No obstante, las buenas nuevas deben preocuparse porque esta bonanza perdure, afrontando una serie de crecientes retos de política económica, algunos, vinculados con problemas cortoplacistas, mientras otros son más bien de mediano plazo.

A corto plazo urge prevenir el sobrecalentamiento económico; el crecimiento anual del PIB real superó el 10% en 2010, debido a políticas de expansión fiscal y monetaria y a favorables términos de intercambio. Han de asegurar la desaceleración de la demanda interna a un ritmo más sostenible, moderando la tendencia alcista sobre los precios que amaga la credibilidad del marco de políticas monetarias y objetivos de inflación.  

Oficialmente, Brasil se ha convertido en la sexta economía del mundo, relegando a Reino Unido a la séptima posición, lo confirmó el Centro de Investigación Económica y Empresarial, (CEBR, por sus siglas en inglés), con sede en Londres;  y acorde a su lista de diciembre, que ahora debe ser actualizada con los datos de  2011 de cada país; en el orden quedaría detrás de Estados Unidos, China, Japón, Alemania y Francia.

En el 2011, la economía brasileña creció un 2,7%, índice bastante inferior al de un 7,5% registrado en 2010 su mayor expansión en 24 años, denotando un aumento de los costes y la falta de competitividad de algunos sectores de su economía. Con una población de 200 millones de habitantes, más del triple que Reino Unido, que registró un crecimiento de 7.5% en 2010, y prevé que cerrará 2011 con una expansión de 3.5%, pese a la turbulencia internacional.

Se han tensado los vínculos económicos Brasil-China, ulterior a quejas brasileñas de que el país asiático ha inundado su mercado de bienes baratos, restringiendo el acceso de bienes brasileños a sus mercados, exceptuando las materias primas.
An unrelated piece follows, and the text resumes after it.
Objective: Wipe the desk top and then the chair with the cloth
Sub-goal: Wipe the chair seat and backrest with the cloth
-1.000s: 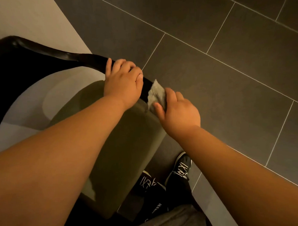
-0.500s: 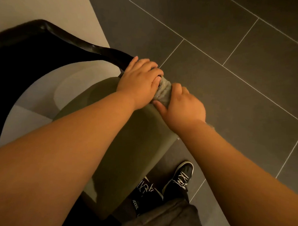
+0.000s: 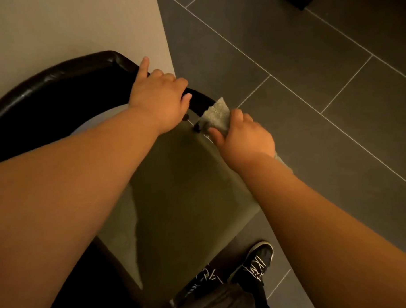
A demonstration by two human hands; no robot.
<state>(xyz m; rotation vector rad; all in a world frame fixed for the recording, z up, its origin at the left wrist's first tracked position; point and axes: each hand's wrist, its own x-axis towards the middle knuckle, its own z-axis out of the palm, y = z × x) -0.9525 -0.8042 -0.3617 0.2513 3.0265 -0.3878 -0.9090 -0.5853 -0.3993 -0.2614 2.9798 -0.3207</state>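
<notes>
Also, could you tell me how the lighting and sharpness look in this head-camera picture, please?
Head view: dim, warm orange light; the chair back lies in near-black shadow with faint glints on its rim; the cloth and right hand look slightly soft.

Crumpled grey cloth (image 3: pixel 216 115) lies against the armrest end of the chair (image 3: pixel 184 187); black curved back, olive seat, perhaps padded.

One chair (image 3: pixel 184 187). One cloth (image 3: pixel 218 116), at the end of its dark back. Two hands: left hand (image 3: pixel 160 101) gripping that back, right hand (image 3: pixel 244 137) gripping the cloth. Two shoes (image 3: pixel 255 261) (image 3: pixel 206 280), near the seat's front corner.
</notes>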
Ello acaece, tras la rápida expansión comercial entre ambos países, triplicado totalmente en los últimos cinco años a US$62.600 millones.
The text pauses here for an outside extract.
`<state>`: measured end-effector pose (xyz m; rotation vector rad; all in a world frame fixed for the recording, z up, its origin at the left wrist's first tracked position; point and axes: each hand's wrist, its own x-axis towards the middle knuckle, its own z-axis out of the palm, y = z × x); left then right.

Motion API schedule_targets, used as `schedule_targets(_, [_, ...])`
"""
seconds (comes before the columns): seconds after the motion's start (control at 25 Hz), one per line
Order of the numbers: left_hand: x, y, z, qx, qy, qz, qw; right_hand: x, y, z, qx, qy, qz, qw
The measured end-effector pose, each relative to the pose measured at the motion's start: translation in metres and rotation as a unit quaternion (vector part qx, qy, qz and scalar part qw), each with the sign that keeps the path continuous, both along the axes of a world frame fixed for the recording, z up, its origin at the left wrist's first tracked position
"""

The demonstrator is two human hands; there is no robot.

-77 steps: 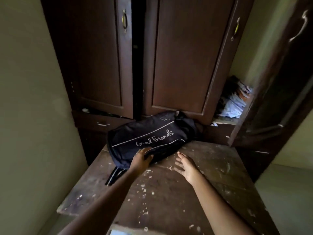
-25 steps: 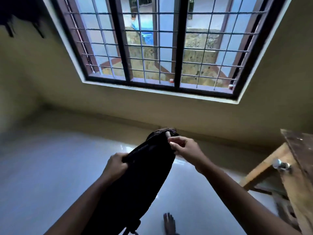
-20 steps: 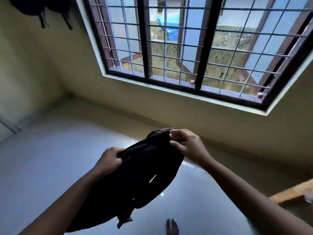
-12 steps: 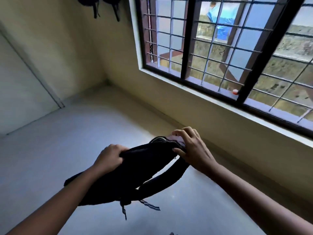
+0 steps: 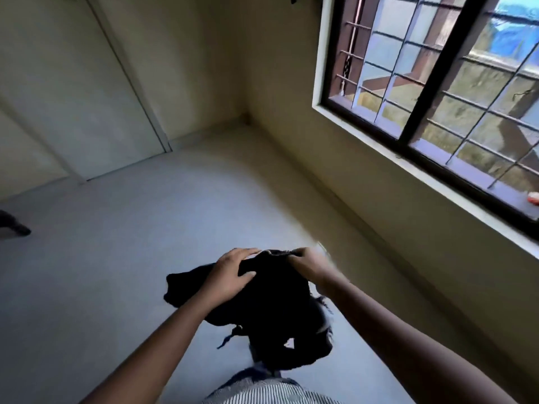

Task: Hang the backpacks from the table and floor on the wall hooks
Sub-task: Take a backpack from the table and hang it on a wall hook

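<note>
Mid-air in front of the person: a black fabric backpack [image 5: 271, 301], off the ground and above the pale smooth floor [image 5: 116, 258], w/ both hands on its upper end. The L hand [image 5: 230, 275] sits on the near-left part of the top; its fingers reach over the upper edge and the thumb lies across the near face, so it clasps a fold of cloth. The R hand [image 5: 309, 265] is just beside it, fingers curled tight on the top rim, but it's too dark to tell if that's a zip or a carry loop. Hands are close together, approx level, not touching. The bag's body sags down toward the person, one corner flops out left, and a thin strap end [image 5: 229, 339] dangles underneath. The straps at lower right are blurred. A striped grey-white garment [image 5: 271, 389] shows at the bottom edge. On the right is a dark-framed window w/ metal grille [image 5: 423, 91] in a cream wall [image 5: 277, 83], w/ a small orange-white item [image 5: 533, 197] on the sill. A pale door panel [image 5: 87, 97] is on the left. A dark object [image 5: 13, 225] lies on the floor at the far left, cut off.
</note>
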<state>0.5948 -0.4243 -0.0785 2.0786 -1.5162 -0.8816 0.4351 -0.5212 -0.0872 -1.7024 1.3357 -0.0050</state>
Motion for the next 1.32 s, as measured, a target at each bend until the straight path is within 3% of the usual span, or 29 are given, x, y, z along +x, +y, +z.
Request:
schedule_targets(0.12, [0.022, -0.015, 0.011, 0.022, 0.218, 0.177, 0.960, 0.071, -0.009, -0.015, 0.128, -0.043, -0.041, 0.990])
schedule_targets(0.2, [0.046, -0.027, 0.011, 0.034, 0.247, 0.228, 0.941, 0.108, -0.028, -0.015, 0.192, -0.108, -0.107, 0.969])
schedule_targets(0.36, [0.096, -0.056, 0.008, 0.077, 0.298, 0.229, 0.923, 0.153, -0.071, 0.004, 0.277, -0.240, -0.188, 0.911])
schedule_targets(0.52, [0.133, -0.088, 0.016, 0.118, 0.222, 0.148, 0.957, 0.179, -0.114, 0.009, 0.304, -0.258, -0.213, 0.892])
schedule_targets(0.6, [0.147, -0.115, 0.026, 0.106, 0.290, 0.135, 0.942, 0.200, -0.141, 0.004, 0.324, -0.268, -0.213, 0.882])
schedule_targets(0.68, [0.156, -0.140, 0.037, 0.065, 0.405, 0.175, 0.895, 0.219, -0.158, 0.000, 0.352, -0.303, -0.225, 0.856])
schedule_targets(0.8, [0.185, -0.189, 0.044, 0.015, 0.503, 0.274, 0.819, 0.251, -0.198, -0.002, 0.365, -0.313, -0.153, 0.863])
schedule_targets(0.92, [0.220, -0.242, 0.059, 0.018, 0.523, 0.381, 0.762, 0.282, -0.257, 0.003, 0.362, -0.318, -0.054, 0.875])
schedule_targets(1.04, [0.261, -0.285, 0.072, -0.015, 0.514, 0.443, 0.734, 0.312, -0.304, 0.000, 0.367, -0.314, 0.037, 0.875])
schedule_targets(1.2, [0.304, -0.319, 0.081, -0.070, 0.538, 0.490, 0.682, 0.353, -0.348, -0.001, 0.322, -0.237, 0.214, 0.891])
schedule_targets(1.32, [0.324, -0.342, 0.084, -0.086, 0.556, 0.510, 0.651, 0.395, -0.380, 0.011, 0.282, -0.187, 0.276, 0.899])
Los mandatarios Dilma Rousseff y Hu Jintao, en un comunicado conjunto exhortaron a una cooperación más profunda entre ambas potencias emergentes, firmaron una serie de acuerdos comerciales, especialmente la venta de aviones de la Empresa Brasileira de Aeronáutica S.A., Embraer, a compañías chinas.
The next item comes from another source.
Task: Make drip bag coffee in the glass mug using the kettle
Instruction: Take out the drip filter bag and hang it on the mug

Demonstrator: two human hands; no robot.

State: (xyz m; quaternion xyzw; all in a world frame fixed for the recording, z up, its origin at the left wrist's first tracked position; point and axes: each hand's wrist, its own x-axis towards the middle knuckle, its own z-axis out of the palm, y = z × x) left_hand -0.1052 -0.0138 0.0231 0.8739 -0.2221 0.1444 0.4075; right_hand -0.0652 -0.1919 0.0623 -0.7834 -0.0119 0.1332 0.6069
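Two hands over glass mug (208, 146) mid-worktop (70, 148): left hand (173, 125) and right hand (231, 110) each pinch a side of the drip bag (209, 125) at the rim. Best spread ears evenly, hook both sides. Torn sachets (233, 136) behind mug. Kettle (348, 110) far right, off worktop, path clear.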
Embraer anunció planes de producir aviones privados en una planta conjunta en China, amenazando cerrar la instalación a raíz que aquel gobierno le prohibió manufacturar aeronaves que compitieran con las fabricadas por una de sus firmas, según expresaron allegados al lado brasileño, tales dificultades son vistas en Brasil como obstáculos para hacer negocios en China.

Los acuerdos sobre los aviones se producen tras crecientes exhortaciones de líderes brasileños (entre ellos Rousseff), por mayor acceso a los mercados de China a bienes de valor agregado. En 2010, China incurrió en un déficit comercial de US$13.600 millones con Brasil, según datos de su gobierno ello fue impulsado por sus grandes importaciones de recursos naturales como mineral de hierro (el componente clave del acero)  y el alza en los precios de tales materias primas.

En un foro empresarial con líderes corporativos de ambos países, Rousseff expresó: “Actualmente, el comercio de Brasil y China se concentra principalmente en materias primas como mineral de hierro y soya, y eso no está mal”. “Pero el comercio más diversificado es la única manera de sustentar relaciones comerciales de largo plazo”.

Actualmente, Brasil se beneficia de un contexto externo favorable, fuerte credibilidad internacional y una prosperidad sin precedentes para segmentos cada vez mayores de la población. Más esta oportunidad no debe malograrse si consolida sus éxitos actuales, desarrollándose con ellos como base.

Río de Janeiro será sede de los Juegos Olímpicos en el verano de 2016 (el primero en Sudamérica), después de un importante repunte económico, tras los gobiernos de Fernando Henrique Cardoso y Luiz Inácio Lula da Silva.

Pese a los logros a nivel macroeconómicos, aún persisten problemas de varias índoles, como la corrupción endémica, la migración, la informalidad, el crimen organizado, la disfuncionalidad de la familia nuclear y la sociedad en su conjunto. Empero, no hay duda que las perspectivas de Brasil han mejorado notablemente posicionándose como la sexta economía del orbe.